* [WHAT THE TASK ASKS]:
Without including any pictures, reproduce the full listing exactly.
===== DATA EXCERPT =====
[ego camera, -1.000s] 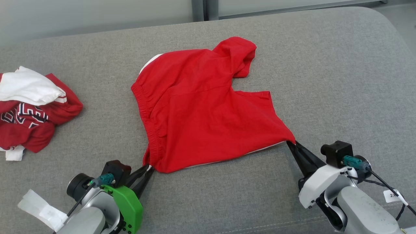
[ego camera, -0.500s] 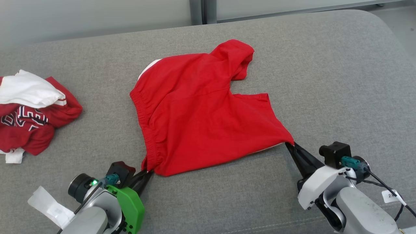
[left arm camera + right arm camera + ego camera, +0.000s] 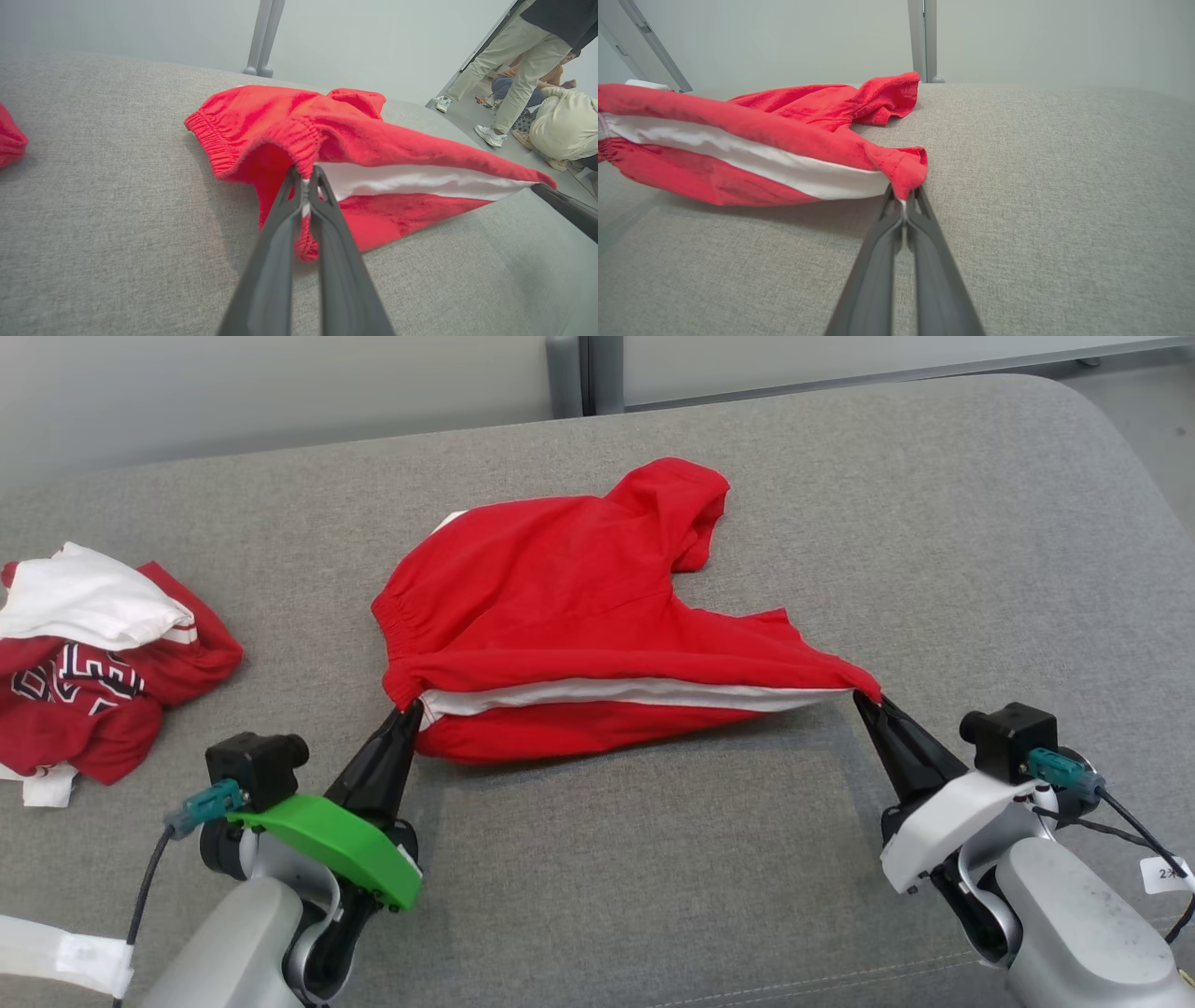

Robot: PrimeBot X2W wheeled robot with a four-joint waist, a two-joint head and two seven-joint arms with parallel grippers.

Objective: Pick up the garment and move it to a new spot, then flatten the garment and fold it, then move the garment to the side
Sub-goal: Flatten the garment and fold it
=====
* [SOLUTION FOR THIS TASK]:
[ego camera, -1.000s] 
[ego camera, -0.500s] 
[left arm camera + right arm camera + ego camera, +0.000s] 

Robot: PrimeBot X2W wheeled robot with a four-joint waist, a two-joint head and two seven-joint arms with parallel grippers.

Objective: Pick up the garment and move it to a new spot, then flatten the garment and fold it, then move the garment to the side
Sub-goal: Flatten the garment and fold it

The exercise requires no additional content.